Of all the lines in the entries below, give again exactly those starting at the line containing "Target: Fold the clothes" and ending at the line containing "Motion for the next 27", both ends included, and no others.

· · · ·

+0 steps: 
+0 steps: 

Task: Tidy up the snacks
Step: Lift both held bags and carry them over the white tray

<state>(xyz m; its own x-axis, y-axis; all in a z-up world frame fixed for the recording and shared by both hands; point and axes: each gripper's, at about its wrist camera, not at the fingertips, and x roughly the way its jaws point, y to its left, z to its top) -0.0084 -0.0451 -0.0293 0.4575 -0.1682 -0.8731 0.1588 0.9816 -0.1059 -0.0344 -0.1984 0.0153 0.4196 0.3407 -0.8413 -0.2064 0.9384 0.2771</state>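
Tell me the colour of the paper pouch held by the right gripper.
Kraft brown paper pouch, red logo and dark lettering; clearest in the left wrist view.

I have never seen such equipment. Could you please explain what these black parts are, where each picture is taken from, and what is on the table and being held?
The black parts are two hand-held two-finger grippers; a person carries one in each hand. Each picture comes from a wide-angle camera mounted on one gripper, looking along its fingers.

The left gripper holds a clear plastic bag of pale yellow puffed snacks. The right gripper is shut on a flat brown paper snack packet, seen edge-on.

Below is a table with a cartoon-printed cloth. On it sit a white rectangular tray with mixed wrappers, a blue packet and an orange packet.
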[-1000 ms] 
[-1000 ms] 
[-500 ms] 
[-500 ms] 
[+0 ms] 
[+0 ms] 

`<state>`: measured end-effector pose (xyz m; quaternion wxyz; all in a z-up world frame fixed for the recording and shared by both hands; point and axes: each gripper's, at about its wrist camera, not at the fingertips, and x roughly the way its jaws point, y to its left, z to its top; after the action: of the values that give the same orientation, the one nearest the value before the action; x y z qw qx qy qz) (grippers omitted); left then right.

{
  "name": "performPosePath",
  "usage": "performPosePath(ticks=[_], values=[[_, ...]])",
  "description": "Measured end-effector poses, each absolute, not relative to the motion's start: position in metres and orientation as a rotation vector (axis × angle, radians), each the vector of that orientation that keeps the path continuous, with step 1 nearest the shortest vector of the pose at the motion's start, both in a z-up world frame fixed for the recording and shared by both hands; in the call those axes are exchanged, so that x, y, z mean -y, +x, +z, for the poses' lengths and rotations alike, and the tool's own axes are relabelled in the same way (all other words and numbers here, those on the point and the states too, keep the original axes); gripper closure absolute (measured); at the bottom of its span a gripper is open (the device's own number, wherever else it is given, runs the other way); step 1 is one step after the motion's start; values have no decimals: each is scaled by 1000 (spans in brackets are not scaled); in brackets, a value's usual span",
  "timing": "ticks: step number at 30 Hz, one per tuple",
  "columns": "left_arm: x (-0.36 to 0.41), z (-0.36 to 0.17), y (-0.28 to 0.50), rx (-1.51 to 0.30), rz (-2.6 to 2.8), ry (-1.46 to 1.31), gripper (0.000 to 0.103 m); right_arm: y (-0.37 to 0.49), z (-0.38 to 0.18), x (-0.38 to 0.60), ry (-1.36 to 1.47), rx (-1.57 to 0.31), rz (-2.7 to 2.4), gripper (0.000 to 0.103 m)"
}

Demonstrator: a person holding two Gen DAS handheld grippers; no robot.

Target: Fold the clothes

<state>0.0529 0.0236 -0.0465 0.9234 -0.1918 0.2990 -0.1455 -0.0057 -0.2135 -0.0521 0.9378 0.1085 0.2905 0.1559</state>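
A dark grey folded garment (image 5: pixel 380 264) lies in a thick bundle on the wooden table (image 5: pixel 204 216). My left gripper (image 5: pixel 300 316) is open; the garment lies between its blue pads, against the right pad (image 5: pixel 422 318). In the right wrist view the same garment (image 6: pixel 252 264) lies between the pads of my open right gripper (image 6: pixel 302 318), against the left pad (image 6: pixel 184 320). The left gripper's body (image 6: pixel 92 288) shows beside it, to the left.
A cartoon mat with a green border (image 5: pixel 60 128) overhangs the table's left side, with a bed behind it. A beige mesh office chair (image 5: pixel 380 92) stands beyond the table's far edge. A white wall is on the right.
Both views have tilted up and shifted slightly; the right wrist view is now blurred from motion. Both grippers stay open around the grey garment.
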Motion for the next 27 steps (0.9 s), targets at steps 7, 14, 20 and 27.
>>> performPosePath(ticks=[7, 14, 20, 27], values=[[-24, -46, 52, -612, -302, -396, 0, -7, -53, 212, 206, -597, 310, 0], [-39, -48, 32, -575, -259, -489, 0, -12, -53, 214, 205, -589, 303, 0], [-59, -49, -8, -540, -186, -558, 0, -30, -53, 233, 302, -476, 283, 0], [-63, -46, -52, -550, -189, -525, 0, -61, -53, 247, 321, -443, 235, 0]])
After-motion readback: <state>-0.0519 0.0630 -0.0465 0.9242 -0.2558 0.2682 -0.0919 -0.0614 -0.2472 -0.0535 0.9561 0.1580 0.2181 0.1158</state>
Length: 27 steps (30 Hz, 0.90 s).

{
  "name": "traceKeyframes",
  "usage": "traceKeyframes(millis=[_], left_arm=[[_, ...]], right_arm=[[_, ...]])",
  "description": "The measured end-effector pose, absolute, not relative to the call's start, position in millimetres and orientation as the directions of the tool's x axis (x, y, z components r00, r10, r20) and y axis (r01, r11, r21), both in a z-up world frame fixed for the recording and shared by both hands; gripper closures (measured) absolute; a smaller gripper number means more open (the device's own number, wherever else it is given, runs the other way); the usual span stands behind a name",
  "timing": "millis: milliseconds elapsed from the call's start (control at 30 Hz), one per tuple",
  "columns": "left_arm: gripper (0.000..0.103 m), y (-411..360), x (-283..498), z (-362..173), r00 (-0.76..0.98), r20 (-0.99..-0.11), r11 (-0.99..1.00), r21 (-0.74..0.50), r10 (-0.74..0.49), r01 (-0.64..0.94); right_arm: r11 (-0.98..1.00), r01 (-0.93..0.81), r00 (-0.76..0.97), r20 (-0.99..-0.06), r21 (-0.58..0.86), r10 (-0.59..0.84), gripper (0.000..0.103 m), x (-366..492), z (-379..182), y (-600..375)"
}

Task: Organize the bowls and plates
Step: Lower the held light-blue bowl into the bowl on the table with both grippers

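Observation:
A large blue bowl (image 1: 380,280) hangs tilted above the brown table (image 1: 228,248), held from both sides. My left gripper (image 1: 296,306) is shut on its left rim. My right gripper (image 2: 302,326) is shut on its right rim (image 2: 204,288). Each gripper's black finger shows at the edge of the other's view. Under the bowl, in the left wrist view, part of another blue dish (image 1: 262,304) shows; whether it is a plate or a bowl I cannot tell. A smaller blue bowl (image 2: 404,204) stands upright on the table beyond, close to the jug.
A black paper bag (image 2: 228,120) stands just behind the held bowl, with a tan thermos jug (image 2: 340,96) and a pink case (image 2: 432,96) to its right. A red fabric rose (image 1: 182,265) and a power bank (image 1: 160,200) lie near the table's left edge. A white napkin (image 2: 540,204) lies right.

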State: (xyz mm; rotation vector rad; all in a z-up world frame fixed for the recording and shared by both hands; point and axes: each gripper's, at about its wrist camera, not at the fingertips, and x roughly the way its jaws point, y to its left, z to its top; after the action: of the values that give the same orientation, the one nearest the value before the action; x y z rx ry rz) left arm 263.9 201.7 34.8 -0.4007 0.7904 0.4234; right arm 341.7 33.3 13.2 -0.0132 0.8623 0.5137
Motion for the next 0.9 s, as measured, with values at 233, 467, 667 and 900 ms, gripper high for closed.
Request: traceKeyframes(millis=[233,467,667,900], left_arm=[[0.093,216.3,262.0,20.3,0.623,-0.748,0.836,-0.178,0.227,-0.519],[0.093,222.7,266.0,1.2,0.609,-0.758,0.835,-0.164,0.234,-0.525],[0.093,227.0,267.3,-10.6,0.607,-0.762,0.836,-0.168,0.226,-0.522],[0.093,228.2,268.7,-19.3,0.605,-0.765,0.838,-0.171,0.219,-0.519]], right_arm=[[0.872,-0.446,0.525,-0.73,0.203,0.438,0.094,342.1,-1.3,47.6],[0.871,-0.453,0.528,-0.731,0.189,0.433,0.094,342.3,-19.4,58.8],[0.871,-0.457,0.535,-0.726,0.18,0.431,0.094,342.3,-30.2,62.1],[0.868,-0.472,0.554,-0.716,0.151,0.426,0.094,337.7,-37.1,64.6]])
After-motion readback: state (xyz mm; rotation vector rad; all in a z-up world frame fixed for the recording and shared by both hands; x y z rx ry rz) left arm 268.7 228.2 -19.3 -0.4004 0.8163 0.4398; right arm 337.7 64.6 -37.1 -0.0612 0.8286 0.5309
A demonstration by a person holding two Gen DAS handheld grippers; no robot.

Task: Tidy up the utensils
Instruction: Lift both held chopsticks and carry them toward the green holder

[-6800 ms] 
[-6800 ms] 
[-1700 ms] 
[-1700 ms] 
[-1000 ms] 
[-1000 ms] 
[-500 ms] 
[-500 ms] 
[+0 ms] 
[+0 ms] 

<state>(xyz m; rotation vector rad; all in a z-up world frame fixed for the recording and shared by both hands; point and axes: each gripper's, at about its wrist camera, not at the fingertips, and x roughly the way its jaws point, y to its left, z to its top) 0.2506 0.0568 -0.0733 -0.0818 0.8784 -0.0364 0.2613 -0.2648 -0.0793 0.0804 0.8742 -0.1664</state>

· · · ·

• [EXERCISE SOLUTION]:
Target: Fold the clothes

<state>0.0529 0.0236 -0.0465 0.9234 -0.1918 0.2990 -0.1455 -0.0057 -0.2135 -0.0521 0.9378 0.1085 0.2905 0.1559</state>
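A dark grey folded garment (image 5: pixel 380 264) lies in a thick bundle on the wooden table (image 5: pixel 204 216). My left gripper (image 5: pixel 300 316) is open; the garment lies between its blue pads, against the right pad (image 5: pixel 422 318). In the right wrist view the same garment (image 6: pixel 252 264) lies between the pads of my open right gripper (image 6: pixel 302 318), against the left pad (image 6: pixel 184 320). The left gripper's body (image 6: pixel 92 288) shows beside it, to the left.
A cartoon mat with a green border (image 5: pixel 60 128) overhangs the table's left side, with a bed behind it. A beige mesh office chair (image 5: pixel 380 92) stands beyond the table's far edge. A white wall is on the right.
Both views have tilted up and shifted slightly; the right wrist view is now blurred from motion. Both grippers stay open around the grey garment.
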Motion for the next 27 steps (0.9 s), targets at steps 7, 14, 20 and 27.

The exercise is complete as it stands.